### WHAT THE TASK ASKS
Reproduce verbatim the lines of the material below, starting at the line with "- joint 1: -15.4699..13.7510" and ending at the line with "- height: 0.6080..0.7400", both inclusive; skip the rest.

=====

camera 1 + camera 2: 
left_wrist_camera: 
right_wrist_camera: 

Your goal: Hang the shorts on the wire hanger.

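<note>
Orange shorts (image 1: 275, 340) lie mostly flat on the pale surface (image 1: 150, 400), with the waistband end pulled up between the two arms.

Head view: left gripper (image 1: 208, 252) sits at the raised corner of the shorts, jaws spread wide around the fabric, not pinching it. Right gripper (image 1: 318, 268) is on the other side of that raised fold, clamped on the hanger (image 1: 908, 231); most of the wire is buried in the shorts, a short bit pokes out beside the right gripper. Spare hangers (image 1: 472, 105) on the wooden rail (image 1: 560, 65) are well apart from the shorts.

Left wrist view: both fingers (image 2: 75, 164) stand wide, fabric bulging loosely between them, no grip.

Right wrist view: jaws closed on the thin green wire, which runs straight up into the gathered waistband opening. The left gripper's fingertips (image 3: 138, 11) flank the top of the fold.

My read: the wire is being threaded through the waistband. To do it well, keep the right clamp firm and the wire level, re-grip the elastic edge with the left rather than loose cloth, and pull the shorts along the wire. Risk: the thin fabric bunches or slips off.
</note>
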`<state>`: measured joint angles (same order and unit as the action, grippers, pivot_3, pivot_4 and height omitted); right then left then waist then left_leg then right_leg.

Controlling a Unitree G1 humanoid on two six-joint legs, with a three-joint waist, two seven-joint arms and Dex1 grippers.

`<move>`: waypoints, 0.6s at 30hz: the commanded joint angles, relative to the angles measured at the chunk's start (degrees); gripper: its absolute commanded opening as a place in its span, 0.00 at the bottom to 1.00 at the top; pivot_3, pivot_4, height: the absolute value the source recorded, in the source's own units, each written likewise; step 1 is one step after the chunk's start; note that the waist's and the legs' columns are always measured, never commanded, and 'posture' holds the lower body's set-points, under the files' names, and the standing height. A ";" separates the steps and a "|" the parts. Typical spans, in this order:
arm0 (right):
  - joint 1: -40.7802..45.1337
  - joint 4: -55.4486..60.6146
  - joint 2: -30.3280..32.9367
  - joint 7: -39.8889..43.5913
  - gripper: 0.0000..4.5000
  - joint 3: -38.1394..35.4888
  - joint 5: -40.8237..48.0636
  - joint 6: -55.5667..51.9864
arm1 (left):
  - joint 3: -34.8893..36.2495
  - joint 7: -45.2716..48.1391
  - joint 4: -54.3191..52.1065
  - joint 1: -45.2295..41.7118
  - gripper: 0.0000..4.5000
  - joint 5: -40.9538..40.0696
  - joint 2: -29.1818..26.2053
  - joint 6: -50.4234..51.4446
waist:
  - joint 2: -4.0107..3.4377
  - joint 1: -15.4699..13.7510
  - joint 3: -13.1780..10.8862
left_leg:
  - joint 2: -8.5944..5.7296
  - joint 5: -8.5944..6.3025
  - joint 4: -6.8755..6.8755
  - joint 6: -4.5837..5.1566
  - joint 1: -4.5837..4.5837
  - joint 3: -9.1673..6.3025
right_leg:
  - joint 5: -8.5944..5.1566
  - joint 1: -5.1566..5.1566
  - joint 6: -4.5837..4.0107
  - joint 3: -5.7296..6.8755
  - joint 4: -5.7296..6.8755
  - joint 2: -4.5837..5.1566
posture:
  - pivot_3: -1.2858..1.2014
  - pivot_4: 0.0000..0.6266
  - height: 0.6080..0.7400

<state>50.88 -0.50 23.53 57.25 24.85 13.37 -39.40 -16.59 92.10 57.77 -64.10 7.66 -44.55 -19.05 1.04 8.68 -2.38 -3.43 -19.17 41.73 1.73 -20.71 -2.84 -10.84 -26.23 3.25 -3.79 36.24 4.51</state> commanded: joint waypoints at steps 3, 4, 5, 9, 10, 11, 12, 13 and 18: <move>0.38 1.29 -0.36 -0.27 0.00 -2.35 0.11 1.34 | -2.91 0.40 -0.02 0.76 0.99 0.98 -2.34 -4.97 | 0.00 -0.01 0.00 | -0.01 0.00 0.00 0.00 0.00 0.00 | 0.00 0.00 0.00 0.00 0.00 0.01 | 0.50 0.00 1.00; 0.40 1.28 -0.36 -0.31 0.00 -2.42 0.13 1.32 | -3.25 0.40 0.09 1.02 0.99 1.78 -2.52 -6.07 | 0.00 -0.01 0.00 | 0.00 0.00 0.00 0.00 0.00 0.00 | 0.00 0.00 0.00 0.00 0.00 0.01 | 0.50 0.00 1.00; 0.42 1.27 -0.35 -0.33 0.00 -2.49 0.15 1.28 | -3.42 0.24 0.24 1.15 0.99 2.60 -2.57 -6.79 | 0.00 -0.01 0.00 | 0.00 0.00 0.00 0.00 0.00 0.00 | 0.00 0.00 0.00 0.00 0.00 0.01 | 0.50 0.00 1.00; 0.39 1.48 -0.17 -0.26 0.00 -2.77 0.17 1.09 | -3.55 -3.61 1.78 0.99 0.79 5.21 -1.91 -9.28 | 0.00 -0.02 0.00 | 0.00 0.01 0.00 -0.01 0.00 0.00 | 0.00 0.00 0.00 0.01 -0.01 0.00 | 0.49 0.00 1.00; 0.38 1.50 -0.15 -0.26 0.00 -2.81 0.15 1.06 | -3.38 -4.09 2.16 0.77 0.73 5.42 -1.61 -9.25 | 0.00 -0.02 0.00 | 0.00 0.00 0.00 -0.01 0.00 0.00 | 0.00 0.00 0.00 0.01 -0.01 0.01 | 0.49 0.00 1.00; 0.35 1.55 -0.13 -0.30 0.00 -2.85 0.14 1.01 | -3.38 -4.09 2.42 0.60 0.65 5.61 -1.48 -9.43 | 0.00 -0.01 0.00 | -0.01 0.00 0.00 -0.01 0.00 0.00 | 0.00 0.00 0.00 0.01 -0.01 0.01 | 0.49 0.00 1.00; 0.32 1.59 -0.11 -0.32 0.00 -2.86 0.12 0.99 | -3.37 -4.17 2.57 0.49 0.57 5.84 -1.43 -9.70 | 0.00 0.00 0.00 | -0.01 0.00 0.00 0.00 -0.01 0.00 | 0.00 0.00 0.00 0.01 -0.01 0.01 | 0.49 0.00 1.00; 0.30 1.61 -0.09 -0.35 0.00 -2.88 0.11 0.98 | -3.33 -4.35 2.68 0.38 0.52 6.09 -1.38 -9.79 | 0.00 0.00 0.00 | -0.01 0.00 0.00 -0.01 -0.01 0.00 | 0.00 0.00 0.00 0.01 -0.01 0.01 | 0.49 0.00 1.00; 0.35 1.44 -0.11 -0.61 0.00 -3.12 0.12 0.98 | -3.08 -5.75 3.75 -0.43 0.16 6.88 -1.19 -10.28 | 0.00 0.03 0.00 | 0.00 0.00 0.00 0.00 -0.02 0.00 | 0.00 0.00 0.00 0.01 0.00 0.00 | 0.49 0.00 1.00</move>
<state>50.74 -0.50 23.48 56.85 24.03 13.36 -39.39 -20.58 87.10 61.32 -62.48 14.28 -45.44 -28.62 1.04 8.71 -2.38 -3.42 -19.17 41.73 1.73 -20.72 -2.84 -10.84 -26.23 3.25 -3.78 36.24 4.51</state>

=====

### ANSWER TO THIS TASK
  - joint 1: -15.4699..13.7510
  - joint 3: -13.1780..10.8862
left_leg:
  - joint 2: -8.5944..5.7296
  - joint 5: -8.5944..6.3025
  - joint 4: -6.8755..6.8755
  - joint 6: -4.5837..5.1566
  - joint 1: -4.5837..4.5837
  - joint 3: -9.1673..6.3025
right_leg:
  - joint 5: -8.5944..5.1566
  - joint 1: -5.1566..5.1566
  - joint 6: -4.5837..4.0107
  - joint 3: -5.7296..6.8755
  - joint 4: -5.7296..6.8755
  - joint 2: -4.5837..5.1566
posture:
  - pivot_3: -1.2858..1.2014
  - pivot_4: 0.0000..0.6266
  - height: 0.6080..0.7400

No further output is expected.